Installer now coming back onsite to try and work through the issues.  Which is what they should have done from day one until it actually worked 100%

[Rixy]

Hi Johnavt.

What was the outcome of this? interested to know for potential installations.

Cheers

[johnp]

If looking into blocking hack attempts, http://wiki.contribs.org/Firewall under the section Block incoming IP address will work to ban connections from the unclean.

[mitelengineeruk]

Me too. Let me know how things went.

The MBG to 5000 would have gone through a lot of testing so surprised on the issues. Possibly seems like issues with the company installing it and maybe not properly trained.

[johnp]

Being a vMBG, that makes it somewhat more difficult. I would assume the server-gateway mode would have worked when installed. I think you can now configure a virtual in this mode.

[IPInstaller]

We also install and use MiCollab with MBG on our HX/5000.

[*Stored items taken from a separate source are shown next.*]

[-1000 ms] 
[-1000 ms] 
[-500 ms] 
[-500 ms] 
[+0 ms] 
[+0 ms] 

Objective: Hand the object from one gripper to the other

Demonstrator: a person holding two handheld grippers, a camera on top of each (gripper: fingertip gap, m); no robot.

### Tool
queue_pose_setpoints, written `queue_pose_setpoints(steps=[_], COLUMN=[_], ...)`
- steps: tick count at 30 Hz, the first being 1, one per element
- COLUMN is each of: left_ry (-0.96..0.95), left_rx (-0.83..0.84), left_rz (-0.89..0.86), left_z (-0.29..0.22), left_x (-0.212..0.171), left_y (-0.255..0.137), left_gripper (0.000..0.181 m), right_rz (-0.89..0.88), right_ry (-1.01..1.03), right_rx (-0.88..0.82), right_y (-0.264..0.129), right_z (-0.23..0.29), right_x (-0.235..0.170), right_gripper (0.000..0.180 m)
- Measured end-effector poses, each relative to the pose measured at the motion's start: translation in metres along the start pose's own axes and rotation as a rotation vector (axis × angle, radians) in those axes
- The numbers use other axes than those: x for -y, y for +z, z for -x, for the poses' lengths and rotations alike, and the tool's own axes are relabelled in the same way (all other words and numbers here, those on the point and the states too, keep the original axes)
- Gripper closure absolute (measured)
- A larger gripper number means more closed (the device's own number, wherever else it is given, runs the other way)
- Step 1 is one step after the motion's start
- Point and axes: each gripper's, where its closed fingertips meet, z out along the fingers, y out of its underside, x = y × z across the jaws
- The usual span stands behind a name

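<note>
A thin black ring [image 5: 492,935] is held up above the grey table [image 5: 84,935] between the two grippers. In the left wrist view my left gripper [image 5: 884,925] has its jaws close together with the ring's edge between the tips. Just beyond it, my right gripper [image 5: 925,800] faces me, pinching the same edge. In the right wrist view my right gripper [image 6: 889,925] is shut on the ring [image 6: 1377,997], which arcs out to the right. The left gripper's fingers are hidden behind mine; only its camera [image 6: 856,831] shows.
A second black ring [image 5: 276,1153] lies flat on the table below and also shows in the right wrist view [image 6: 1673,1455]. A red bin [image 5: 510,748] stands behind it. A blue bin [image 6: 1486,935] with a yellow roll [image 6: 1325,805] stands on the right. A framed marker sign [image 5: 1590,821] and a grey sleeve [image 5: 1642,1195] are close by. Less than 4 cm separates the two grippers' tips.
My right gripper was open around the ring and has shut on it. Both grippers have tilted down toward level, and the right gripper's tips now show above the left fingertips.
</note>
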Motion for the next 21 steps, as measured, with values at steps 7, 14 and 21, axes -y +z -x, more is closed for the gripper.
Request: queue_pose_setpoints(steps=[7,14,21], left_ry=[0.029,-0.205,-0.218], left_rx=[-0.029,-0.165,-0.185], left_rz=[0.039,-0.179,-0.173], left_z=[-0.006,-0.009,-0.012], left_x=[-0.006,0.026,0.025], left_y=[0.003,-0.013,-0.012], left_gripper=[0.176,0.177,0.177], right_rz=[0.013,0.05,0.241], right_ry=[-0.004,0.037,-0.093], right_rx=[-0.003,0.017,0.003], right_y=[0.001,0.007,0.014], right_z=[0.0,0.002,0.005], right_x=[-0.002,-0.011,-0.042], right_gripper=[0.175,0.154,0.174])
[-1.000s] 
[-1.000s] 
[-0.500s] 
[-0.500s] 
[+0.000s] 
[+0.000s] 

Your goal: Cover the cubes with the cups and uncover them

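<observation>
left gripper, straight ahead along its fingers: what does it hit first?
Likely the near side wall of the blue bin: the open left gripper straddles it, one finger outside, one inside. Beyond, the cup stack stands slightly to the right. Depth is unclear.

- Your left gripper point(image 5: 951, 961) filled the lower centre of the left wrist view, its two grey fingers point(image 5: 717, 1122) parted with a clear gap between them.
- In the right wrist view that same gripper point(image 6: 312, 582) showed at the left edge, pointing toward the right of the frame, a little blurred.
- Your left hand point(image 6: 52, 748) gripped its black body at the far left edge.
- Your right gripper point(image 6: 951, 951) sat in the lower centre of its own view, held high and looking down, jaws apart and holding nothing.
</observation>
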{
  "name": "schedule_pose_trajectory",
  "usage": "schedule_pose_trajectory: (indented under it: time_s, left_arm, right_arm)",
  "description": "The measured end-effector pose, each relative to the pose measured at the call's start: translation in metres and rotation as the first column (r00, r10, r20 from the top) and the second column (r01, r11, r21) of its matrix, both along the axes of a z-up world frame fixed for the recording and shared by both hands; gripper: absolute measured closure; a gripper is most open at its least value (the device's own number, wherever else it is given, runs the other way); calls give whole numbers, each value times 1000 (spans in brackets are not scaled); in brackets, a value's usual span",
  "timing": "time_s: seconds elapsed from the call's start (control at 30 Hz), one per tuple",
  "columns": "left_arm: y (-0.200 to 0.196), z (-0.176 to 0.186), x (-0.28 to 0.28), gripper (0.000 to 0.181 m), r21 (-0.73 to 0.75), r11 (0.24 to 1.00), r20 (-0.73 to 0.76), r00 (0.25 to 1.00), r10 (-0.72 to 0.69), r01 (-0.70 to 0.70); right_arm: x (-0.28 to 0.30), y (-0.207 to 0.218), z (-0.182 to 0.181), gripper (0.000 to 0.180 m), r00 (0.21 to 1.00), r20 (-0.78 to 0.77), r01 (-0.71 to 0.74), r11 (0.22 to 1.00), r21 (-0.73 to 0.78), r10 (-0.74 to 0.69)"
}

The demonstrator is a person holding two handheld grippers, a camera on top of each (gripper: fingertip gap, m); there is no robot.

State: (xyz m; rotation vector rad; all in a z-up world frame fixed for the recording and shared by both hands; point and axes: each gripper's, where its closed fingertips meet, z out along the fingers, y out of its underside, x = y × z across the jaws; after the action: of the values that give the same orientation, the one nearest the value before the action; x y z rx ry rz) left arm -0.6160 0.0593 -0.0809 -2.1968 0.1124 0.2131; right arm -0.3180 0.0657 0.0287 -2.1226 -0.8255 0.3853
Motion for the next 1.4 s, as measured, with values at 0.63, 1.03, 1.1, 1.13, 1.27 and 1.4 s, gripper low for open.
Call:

We initially had 404 errors when dialling out on MiCollab clients and this turned out to be the caller id needs to be in the caller name field instead as SIP uses this rather than caller id.

Not sure this will help but the more info the better.

If your installer can run a wireshark trace on the WAN port of your router/firewall your should be able to work out where the 404 is coming from.

Since we installed MBG on our system, Chinese attacks have stopped 100%. MBG is also used for our remote 53xx IP phones and works well. A good investment against not having one for five years!